Description of the task:
Pictures aside, every line of the listing should be given again exactly.

Data for this exercise:

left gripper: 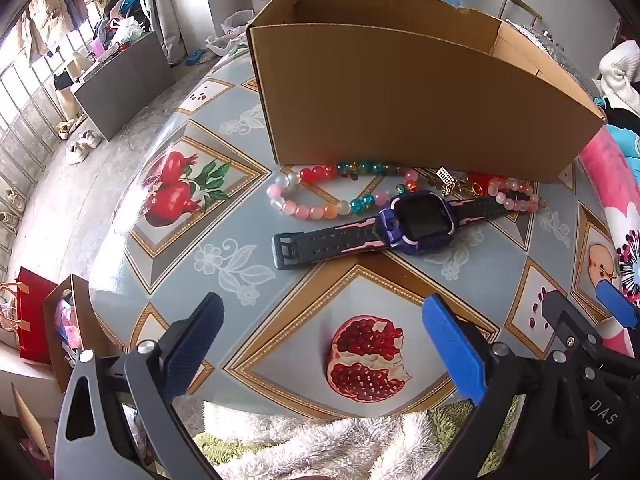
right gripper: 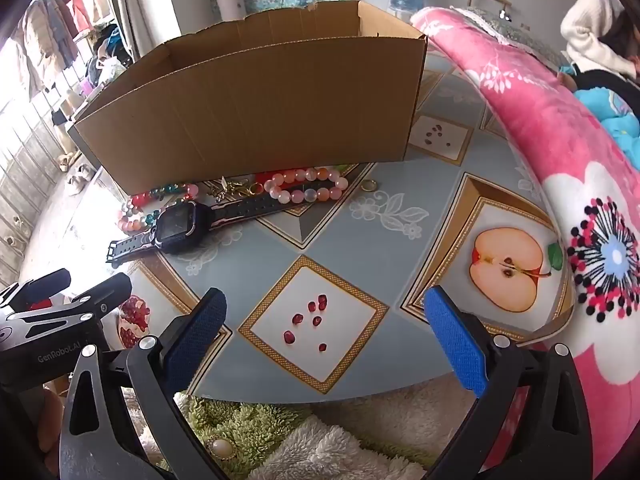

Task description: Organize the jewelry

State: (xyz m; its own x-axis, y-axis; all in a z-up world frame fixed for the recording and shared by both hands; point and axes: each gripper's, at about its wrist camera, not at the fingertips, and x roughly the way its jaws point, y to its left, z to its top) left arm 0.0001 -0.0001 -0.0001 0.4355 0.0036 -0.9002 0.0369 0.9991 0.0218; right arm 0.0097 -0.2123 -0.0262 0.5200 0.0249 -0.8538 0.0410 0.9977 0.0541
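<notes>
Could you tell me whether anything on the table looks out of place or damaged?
Yes: the watch, bead bracelets and small gold trinkets lie jumbled on the table against the cardboard box, none visibly inside it. The box's back rim is ragged, as if torn.

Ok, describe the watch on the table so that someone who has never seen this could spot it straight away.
Find the open cardboard box on the fruit-patterned table. Jewelry lies along its near wall, and nearest to you is the watch, laid flat. It is the only piece with a dark square screen and a black and pink strap; the rest are round glassy beads and gold trinkets.
</notes>
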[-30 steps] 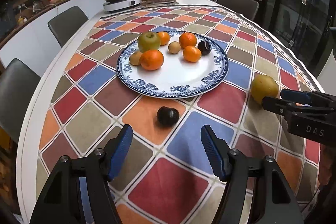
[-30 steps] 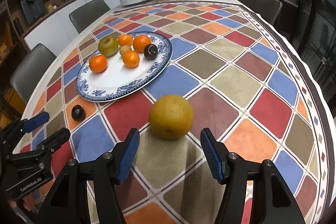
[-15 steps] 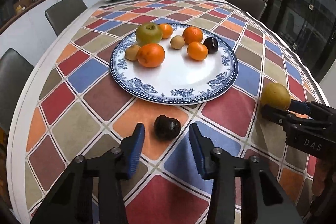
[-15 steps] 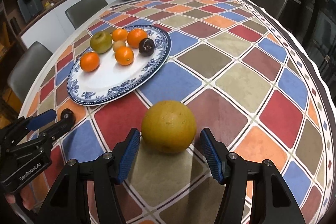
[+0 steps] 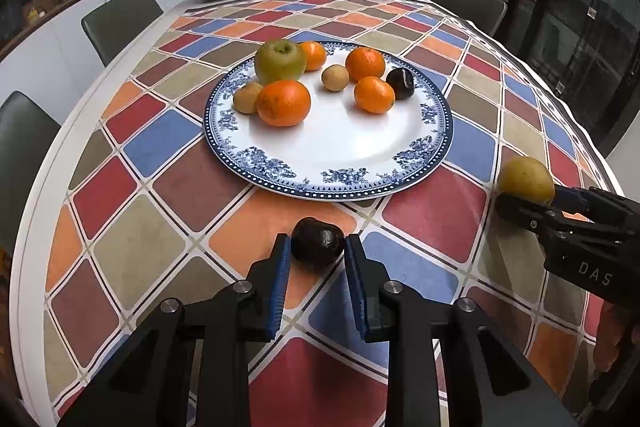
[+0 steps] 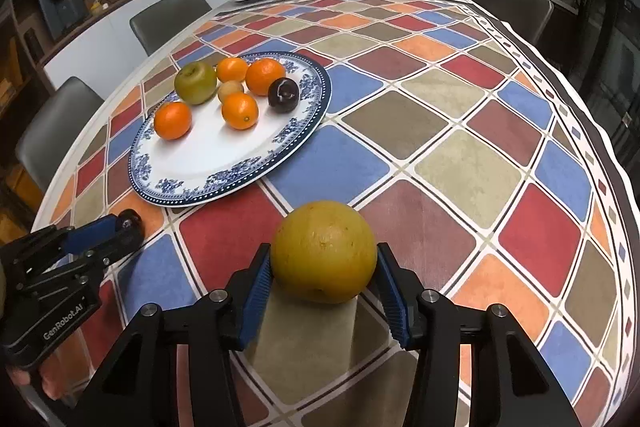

Task response:
left gripper: 
right gripper: 

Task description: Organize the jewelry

State: (xyz m; its own x-axis, y-axis; all in a z-up world frame fixed for the recording and shared by both hands; point and axes: each gripper's, at about its wrist camera, not at the fingertips, and x roughly the way its jaws point, y to its left, z to its top) left arm 0.0001 -0.0001 -0.0001 0.4355 0.0036 -0.9002 0.0369 0.9991 0.0218; right arm 0.0097 -0.2123 -0.0262 0.5200 0.0249 -0.8538 0.0410 0.9977 0.0541
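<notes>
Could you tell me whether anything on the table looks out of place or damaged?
Yes: the watch, bead bracelets and small gold trinkets lie jumbled on the table against the cardboard box, none visibly inside it. The box's back rim is ragged, as if torn.

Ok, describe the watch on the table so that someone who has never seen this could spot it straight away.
Find the open cardboard box on the fruit-patterned table. Jewelry lies along its near wall, and nearest to you is the watch, laid flat. It is the only piece with a dark square screen and a black and pink strap; the rest are round glassy beads and gold trinkets.
</notes>
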[-30 steps] 
[-30 steps] 
[-15 steps] 
[-15 steps] 
[+0 steps] 
[+0 steps] 

This completes the requested output.